# Canpc 2013



## Seeth@ (Oct 19, 2013)

Hi,

I am intending to give CANPC. Can someone please guide me as to how the exam would be. 

I mean how is the breakup of questions?  Will the Study guide be sufficient?

I have about 1 year experience in Anesthesia coding. 

If someone can share their experience of CANPC, it will be very good.

Thanks.


----------



## krioslowellanesthesiology@yahoo.com (Oct 19, 2013)

*Canpc*

I too am interested in obtaining the CANPC I have been doing medical billing for the past 12 years. I am currently doing more medical coding in an anesthesia office. I also would like some feedback if anyone can help with some input on what to expect on the CANPC exam.
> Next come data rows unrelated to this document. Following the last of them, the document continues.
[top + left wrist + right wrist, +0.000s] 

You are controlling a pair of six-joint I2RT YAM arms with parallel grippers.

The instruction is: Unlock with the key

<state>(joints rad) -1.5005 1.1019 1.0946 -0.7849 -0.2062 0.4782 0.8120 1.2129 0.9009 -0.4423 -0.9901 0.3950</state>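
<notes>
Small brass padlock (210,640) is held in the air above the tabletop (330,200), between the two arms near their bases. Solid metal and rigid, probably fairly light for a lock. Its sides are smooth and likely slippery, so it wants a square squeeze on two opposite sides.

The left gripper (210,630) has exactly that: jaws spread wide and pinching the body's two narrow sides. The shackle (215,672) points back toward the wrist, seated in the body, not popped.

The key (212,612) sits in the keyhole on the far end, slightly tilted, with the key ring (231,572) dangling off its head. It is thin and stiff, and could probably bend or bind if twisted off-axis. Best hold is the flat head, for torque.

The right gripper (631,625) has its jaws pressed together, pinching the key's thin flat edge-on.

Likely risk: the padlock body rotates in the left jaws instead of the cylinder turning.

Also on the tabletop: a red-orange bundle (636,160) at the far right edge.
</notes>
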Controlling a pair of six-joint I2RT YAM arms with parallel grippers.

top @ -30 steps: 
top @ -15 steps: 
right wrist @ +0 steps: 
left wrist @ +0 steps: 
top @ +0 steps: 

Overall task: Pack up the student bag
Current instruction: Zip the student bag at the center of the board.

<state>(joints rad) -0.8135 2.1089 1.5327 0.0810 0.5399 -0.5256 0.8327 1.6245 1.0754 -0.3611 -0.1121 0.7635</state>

Is the study guide suffice would you suggest we focus more one thing vs another?

Any input would be greatly appreciated. I have been researching on the web for peoples thoughts on this speciality and there really isnt anything mentioned about this specialty.


----------



## twizzle (Oct 20, 2013)

krioslowellanesthesiology@yahoo.com said:


> I too am interested in obtaining the CANPC I have been doing medical billing for the past 12 years. I am currently doing more medical coding in an anesthesia office. I also would like some feedback if anyone can help with some input on what to expect on the CANPC exam. Is the study guide suffice would you suggest we focus more one thing vs another?
> 
> Any input would be greatly appreciated. I have been researching on the web for peoples thoughts on this speciality and there really isnt anything mentioned about this specialty.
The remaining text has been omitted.